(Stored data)
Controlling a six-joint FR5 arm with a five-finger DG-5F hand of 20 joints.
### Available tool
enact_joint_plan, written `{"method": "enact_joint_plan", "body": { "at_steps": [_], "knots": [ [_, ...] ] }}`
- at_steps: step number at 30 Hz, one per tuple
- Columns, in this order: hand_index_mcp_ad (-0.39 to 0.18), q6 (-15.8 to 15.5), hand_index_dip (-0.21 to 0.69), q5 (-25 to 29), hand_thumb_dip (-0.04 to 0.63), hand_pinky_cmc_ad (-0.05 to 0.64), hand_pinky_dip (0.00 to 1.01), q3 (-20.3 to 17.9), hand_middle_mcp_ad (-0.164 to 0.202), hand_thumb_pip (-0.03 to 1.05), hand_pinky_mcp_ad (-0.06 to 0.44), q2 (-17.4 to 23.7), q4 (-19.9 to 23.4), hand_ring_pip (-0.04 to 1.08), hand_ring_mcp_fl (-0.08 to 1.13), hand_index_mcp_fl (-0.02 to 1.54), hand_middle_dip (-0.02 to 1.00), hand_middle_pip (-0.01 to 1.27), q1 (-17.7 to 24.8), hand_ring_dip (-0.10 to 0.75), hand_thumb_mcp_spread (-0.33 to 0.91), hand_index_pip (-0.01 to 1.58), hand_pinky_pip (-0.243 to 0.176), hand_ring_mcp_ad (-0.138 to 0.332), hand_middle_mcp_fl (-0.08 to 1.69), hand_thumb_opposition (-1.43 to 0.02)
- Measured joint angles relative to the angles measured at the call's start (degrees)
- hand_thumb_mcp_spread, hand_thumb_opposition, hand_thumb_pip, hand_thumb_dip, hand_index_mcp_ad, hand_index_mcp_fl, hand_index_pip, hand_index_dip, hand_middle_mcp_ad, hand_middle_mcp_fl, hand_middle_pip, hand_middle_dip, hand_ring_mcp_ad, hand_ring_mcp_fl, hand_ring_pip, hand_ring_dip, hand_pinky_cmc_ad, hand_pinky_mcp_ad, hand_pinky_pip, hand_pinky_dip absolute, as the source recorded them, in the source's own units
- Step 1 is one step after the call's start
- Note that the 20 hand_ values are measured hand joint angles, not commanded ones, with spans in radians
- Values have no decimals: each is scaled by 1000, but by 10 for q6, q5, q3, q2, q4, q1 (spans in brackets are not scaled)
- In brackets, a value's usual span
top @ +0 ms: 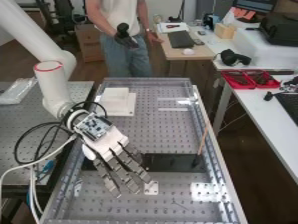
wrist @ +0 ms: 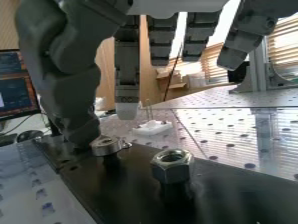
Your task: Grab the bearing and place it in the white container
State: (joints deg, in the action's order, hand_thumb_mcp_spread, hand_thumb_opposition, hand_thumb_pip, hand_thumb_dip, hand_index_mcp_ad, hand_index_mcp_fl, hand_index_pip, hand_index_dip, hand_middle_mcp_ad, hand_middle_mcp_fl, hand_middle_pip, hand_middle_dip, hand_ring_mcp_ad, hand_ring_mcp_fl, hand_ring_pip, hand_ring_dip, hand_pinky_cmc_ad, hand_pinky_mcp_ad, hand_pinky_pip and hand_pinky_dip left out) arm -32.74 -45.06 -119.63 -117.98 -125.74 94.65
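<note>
"First entry, nearest the wrist camera?"

"One hand (top: 105,142), dark grey; its thumb (wrist: 61,65) hangs large in the wrist view."

"State of the fingers (wrist: 126,75)?"

"Straight and spread, set wide of the thumb. Nothing is gripped."

"The bearing (wrist: 102,149)?"

"One, ring-shaped, bright metal, with its hole facing up. It is on the dark plate (wrist: 133,200), just beside the thumb's tip; whether the two touch, one cannot tell."

"Next outward?"

"One hex nut (wrist: 170,174), metal, bore up, over the same plate, near the bearing but apart from it. Then one small white fitting (wrist: 153,128) with thin upright pins, beyond the plate's edge."

"Further items, high view?"

"One thin wooden rod (top: 202,139), leaning, its dark end at the plate. One white container (top: 116,94), squarish, well apart from the fingers, toward the far end of the perforated bench (top: 159,135). One white arm (top: 55,87), bearing the hand."

"And the outermost?"

"Red trays (top: 241,86), on the side table (top: 256,112)."
</note>
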Motion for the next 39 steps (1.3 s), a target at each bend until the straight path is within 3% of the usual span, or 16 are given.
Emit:
{"method": "enact_joint_plan", "body": {
  "at_steps": [39],
  "knots": [
    [-63,-2,164,6,239,335,241,-4,51,559,244,-10,-1,87,0,124,204,136,9,75,431,1461,-86,117,10,-806]
  ]
}}
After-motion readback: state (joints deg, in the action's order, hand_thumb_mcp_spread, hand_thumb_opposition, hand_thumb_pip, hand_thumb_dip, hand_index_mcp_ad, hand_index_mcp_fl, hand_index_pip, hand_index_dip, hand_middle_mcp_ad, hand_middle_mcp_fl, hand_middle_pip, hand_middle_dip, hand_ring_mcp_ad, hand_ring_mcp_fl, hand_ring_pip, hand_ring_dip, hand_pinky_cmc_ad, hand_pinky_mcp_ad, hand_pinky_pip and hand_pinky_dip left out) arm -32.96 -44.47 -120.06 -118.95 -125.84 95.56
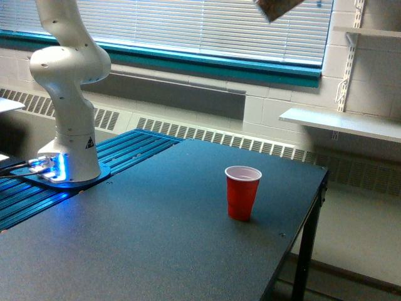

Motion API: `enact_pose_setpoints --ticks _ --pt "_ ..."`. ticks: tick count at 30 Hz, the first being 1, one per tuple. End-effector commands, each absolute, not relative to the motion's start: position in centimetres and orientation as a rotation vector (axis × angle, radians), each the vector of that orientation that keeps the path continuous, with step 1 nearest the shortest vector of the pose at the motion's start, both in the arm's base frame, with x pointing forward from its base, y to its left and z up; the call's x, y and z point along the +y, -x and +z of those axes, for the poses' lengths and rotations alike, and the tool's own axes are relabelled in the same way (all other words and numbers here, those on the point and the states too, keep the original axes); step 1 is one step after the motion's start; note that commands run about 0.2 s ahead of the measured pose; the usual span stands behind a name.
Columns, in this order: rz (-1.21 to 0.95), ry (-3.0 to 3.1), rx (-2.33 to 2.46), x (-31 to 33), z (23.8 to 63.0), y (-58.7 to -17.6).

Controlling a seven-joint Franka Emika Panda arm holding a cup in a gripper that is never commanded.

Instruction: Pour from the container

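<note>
At the very top edge of the exterior view, the lower end of the container (277, 8) pokes into the frame, tilted, with brown bits showing through its clear wall. It hangs high above the table, up and slightly to the right of the red cup. The gripper is above the frame and out of view, and so is most of the arm; only the white base and lower links (67, 94) show at the exterior view's left.
An opaque red cup (242, 192) with a white inside stands upright on the dark table (156, 238), toward its right side. The table's right edge (313, 213) drops to the floor. Window blinds and a wall shelf (341, 122) lie behind.
</note>
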State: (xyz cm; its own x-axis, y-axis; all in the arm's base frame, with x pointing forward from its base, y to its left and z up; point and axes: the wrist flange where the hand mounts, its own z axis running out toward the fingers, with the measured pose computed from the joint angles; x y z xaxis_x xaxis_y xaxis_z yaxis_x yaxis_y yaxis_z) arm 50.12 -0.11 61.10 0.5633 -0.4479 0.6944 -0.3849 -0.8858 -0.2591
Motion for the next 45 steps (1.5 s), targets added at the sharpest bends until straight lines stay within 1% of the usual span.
enact_pose_setpoints --ticks 1,13,21,45 --pt "-1.220 2.765 0.635 0.4 58.7 -48.4" --pt "-1.157 2.858 0.553 0.3 52.8 -45.8" --pt "-1.076 2.897 0.499 0.2 48.9 -44.5" --pt "-0.855 3.024 0.436 1.1 41.4 -42.4"
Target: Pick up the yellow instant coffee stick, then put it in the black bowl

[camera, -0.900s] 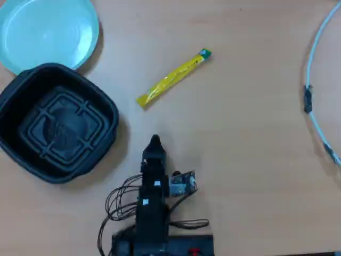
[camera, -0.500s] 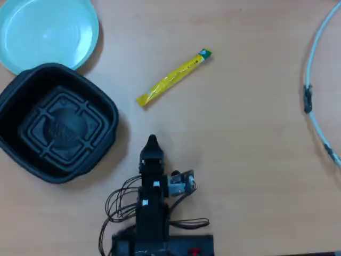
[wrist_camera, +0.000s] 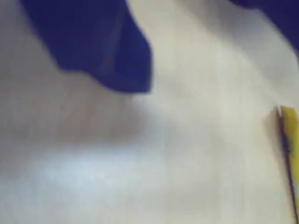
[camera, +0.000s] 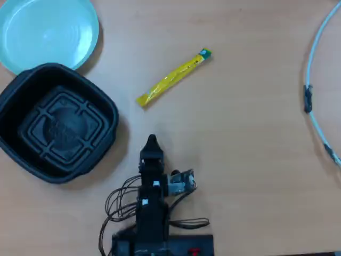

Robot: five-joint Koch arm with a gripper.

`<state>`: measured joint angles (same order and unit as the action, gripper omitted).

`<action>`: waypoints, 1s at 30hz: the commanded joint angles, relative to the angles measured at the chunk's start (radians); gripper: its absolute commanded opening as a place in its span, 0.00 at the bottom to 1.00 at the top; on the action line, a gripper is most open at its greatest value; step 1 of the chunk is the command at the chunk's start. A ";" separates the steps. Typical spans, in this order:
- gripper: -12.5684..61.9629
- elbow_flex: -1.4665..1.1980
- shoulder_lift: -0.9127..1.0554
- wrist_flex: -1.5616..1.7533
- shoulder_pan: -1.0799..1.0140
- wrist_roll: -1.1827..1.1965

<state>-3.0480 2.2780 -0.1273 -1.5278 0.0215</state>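
The yellow instant coffee stick [camera: 173, 78] lies flat and diagonal on the wooden table, green tip at its upper right. In the wrist view only its end [wrist_camera: 290, 140] shows at the right edge. The black bowl [camera: 109, 114] sits at the left with nothing inside and its grid bottom in view. My gripper [camera: 152, 140] points up the overhead view, below the stick's lower end and apart from it, right of the bowl. Only one tip shows from above. The wrist view is blurred, with one dark finger [wrist_camera: 103, 46] at upper left and another dark shape in the top right corner.
A round light-blue plate [camera: 48, 32] sits at the top left, touching the bowl's far rim. A pale cable [camera: 311, 101] curves along the right edge. The arm's base and loose wires [camera: 120, 202] fill the bottom centre.
The gripper tip has drifted slightly left in the overhead view. Stick, bowl and plate have not moved.
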 commanded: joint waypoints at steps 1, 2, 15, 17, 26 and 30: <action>0.63 0.041 0.095 -0.210 0.008 -0.064; 0.63 0.069 0.095 -0.255 0.008 -0.080; 0.63 0.489 0.095 -0.657 -0.064 -0.252; 0.63 0.583 0.094 -0.703 -0.071 -0.290; 0.63 0.882 0.067 -0.742 -0.089 -0.460; 0.63 0.996 -0.054 -0.746 -0.095 -0.506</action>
<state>-2.1783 2.2534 -0.8728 -1.6214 -0.4525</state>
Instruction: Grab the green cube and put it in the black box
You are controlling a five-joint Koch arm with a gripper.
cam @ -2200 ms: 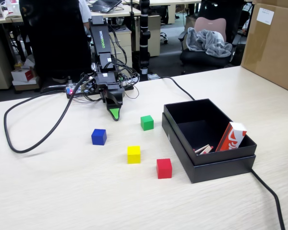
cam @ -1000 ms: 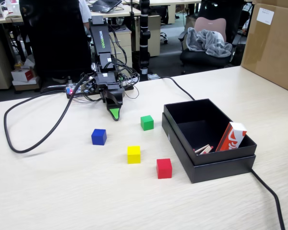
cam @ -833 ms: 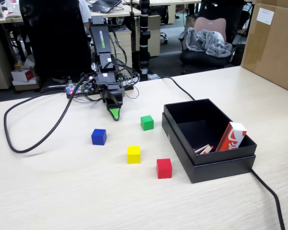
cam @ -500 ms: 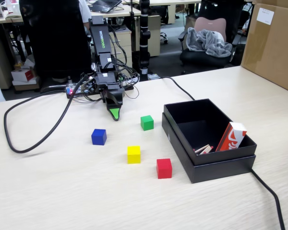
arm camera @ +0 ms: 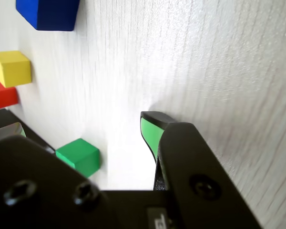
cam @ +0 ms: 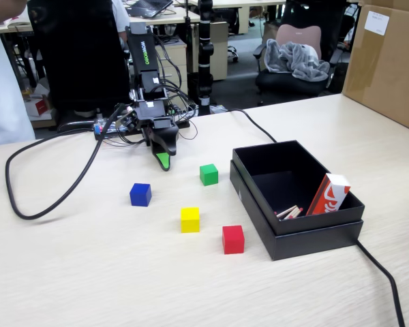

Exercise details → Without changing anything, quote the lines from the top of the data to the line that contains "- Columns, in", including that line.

Response to this exercise →
Controlling a six-joint FR5 arm with a five-finger DG-5F hand of 20 joints.
### Available tool
enact_joint_plan, written `{"method": "enact_joint_plan", "body": { "at_steps": [_], "knots": [ [_, ...] ] }}`
- at_steps: step number at 30 Hz, one per tuple
- Columns, in this order: hand_index_mcp_ad (-0.39 to 0.18), q6 (-15.8 to 15.5), hand_index_dip (-0.21 to 0.69), q5 (-25 to 29), hand_thumb_dip (-0.04 to 0.63), hand_pinky_cmc_ad (-0.05 to 0.64), hand_pinky_dip (0.00 to 1.01), q3 (-20.3 to 17.9), hand_middle_mcp_ad (-0.164 to 0.202), hand_thumb_pip (-0.03 to 1.05), hand_pinky_mcp_ad (-0.06 to 0.44), q2 (-17.4 to 23.7), q4 (-19.9 to 23.4), hand_ring_pip (-0.04 to 1.08), hand_ring_mcp_fl (-0.08 to 1.13), hand_index_mcp_fl (-0.02 to 1.54), hand_middle_dip (-0.02 to 1.00), hand_middle_pip (-0.01 to 1.27), q1 (-17.7 to 24.8), hand_ring_dip (-0.10 to 0.75), hand_thumb_mcp_spread (-0.33 to 0.91), hand_index_pip (-0.01 to 1.58), hand_pinky_pip (-0.243 to 0.176), hand_ring_mcp_ad (-0.138 to 0.332), hand_middle_mcp_fl (-0.08 to 1.69), hand_thumb_opposition (-1.43 to 0.02)

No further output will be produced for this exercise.